## [Assigned task]
Your copy of the listing must be exact and must hold no images.

== Segment start ==

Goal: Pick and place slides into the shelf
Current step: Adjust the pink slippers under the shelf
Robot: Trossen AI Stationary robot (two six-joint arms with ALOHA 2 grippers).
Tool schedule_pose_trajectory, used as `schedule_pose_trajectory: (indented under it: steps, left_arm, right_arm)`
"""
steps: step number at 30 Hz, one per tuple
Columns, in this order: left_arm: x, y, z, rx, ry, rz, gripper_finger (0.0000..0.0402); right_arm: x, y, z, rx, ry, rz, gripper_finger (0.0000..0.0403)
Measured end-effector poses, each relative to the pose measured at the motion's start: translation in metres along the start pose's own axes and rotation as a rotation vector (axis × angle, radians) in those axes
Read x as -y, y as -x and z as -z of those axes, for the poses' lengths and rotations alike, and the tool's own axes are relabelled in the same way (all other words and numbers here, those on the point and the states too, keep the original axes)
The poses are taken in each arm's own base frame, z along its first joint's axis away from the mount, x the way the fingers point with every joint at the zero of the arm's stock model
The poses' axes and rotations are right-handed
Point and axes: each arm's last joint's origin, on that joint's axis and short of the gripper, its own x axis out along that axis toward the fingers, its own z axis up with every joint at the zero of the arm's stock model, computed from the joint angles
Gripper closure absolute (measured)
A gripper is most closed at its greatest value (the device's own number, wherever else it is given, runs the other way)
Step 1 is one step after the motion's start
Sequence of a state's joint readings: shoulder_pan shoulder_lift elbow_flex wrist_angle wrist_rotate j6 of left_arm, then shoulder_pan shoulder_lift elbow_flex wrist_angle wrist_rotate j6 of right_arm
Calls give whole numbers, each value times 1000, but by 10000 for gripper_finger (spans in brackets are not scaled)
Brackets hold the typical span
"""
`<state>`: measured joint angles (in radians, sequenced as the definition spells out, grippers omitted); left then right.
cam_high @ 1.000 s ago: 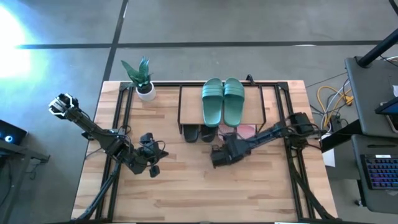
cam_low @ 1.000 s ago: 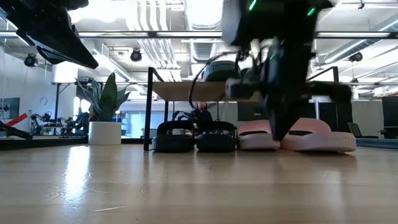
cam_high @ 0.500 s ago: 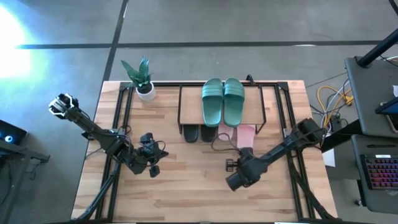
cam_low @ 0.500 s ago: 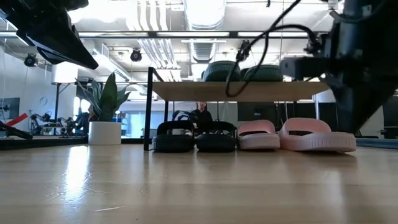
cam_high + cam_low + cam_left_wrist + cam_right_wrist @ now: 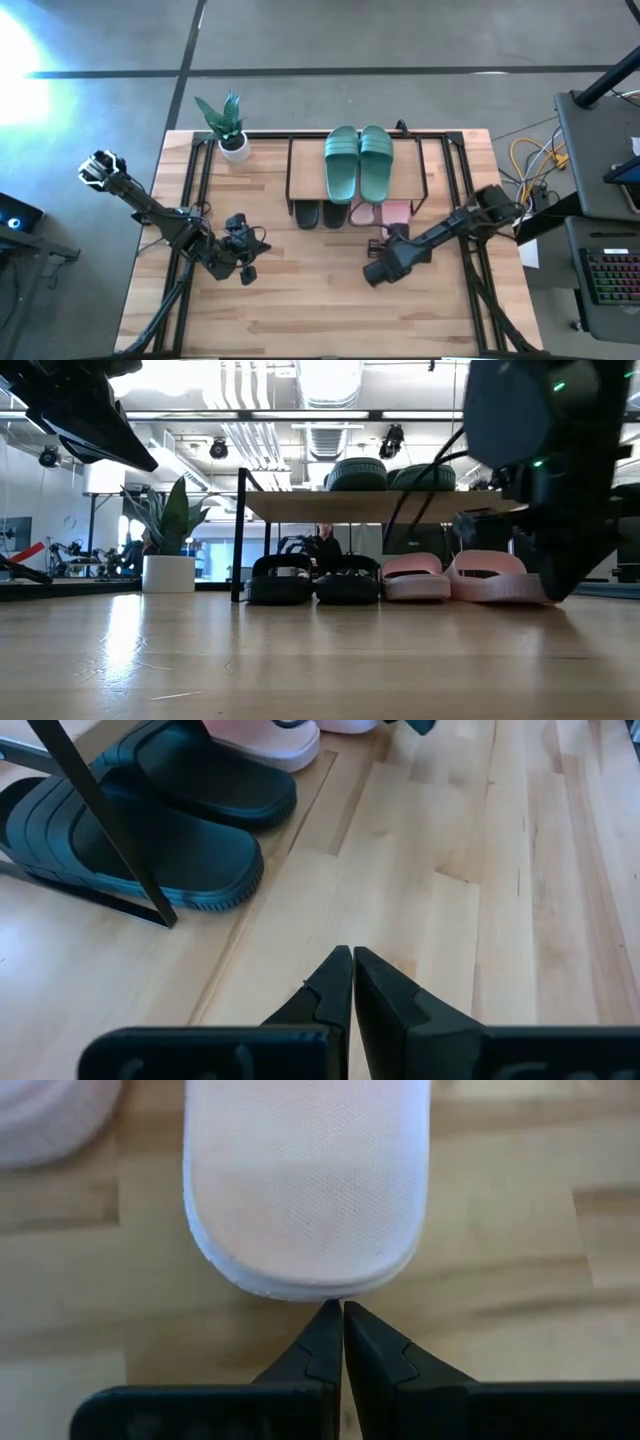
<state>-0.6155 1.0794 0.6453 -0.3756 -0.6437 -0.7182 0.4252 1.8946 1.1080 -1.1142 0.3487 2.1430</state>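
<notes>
**A:** High view, stock?

**B:** Shelf (image 5: 305, 165) at the table's back edge. Green pair (image 5: 359, 162) on its top board. Black pair (image 5: 321, 213) and pink pair (image 5: 383, 212) on the table under it, heels poking out. Left gripper (image 5: 243, 262) waits well left of the shelf. Right gripper (image 5: 377, 272) sits near the pink heels.

**A:** Low view?

**B:** Black pair (image 5: 313, 579) and pink pair (image 5: 455, 577) in a row beneath the board, green pair (image 5: 395, 475) above.

**A:** Left wrist view?

**B:** Fingers (image 5: 340, 992) pressed together, empty. Black pair (image 5: 150, 820) beside a frame leg.

**A:** Right wrist view?

**B:** Fingers (image 5: 332, 1342) closed, holding nothing, tips at a pink heel (image 5: 305, 1185).

**A:** Handling?

**B:** Probably light, soft rubber, flexing under a pinch; textured footbed, not slippery. Best hold: the wide strap, or the heel rim.
</notes>
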Motion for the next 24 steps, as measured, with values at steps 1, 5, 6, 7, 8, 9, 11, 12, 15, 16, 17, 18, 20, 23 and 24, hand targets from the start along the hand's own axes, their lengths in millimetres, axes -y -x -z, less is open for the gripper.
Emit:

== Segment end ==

## [Reply to the task]
Goal: Pick and place slides into the shelf
Current step: Adjust the pink slippers under the shelf
Robot: Trossen AI Stationary robot (two six-joint arms with ALOHA 2 grippers).
Tool schedule_pose_trajectory, used as `schedule_pose_trajectory: (indented under it: steps, left_arm, right_arm)`
"""
steps: step number at 30 Hz, one per tuple
Columns, in this order: left_arm: x, y, z, rx, ry, rz, gripper_finger (0.0000..0.0402); right_arm: x, y, z, rx, ry, rz, gripper_finger (0.0000..0.0403)
Measured end-effector poses, each relative to the pose measured at the motion's start: translation in metres along the start pose's own axes and rotation as a rotation vector (axis × angle, radians) in those axes
Read x as -y, y as -x and z as -z of those axes, for the poses' lengths and rotations alike, and the tool's own axes are relabelled in the same way (all other words and numbers here, those on the point and the states too, keep the original axes)
The poses are taken in each arm's own base frame, z along its first joint's axis away from the mount, x the way the fingers point with every joint at the zero of the arm's stock model
The poses' axes and rotations are right-handed
Point and axes: each arm's last joint's origin, on that joint's axis and short of the gripper, its own x axis out along that axis toward the fingers, its own z axis up with every joint at the zero of the arm's stock model, computed from the joint angles
Gripper closure absolute (measured)
A gripper is most closed at its greatest value (the device's own number, wherever else it is given, runs the other way)
Step 1 is one step after the motion's start
Sequence of a state's joint readings: shoulder_pan shoulder_lift elbow_flex wrist_angle wrist_rotate j6 of left_arm, then shoulder_pan shoulder_lift elbow_flex wrist_angle wrist_rotate j6 of right_arm
Calls give whole numbers, each value times 1000, but by 10000 for gripper_finger (spans in brackets are not scaled)
Brackets hold the typical span
"""
`<state>`: measured joint angles (in radians, sequenced as the definition spells out, grippers omitted); left then right.
cam_high @ 1.000 s ago: 
cam_low @ 1.000 s ago: 
cam_high @ 0.500 s ago: 
cam_low @ 0.500 s ago: 
cam_high + cam_low + cam_left_wrist + cam_right_wrist @ now: 
<state>-0.6155 1.0794 0.6453 -0.3756 -0.6437 -0.7182 0.4252 1.8946 1.1080 -1.1142 0.3487 2.1430</state>
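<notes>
**A:** High view, stock?

**B:** Shelf (image 5: 305, 165) at the table's back edge. Green pair (image 5: 359, 162) on its top board. Black pair (image 5: 321, 213) and pink pair (image 5: 383, 212) on the table under it, heels poking out. Left gripper (image 5: 243, 262) waits well left of the shelf. Right gripper (image 5: 377, 272) sits near the pink heels.

**A:** Low view?

**B:** Black pair (image 5: 313, 579) and pink pair (image 5: 455, 577) in a row beneath the board, green pair (image 5: 395, 475) above.

**A:** Left wrist view?

**B:** Fingers (image 5: 340, 992) pressed together, empty. Black pair (image 5: 150, 820) beside a frame leg.

**A:** Right wrist view?

**B:** Fingers (image 5: 332, 1342) closed, holding nothing, tips at a pink heel (image 5: 305, 1185).

**A:** Handling?

**B:** Probably light, soft rubber, flexing under a pinch; textured footbed, not slippery. Best hold: the wide strap, or the heel rim.
</notes>
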Motion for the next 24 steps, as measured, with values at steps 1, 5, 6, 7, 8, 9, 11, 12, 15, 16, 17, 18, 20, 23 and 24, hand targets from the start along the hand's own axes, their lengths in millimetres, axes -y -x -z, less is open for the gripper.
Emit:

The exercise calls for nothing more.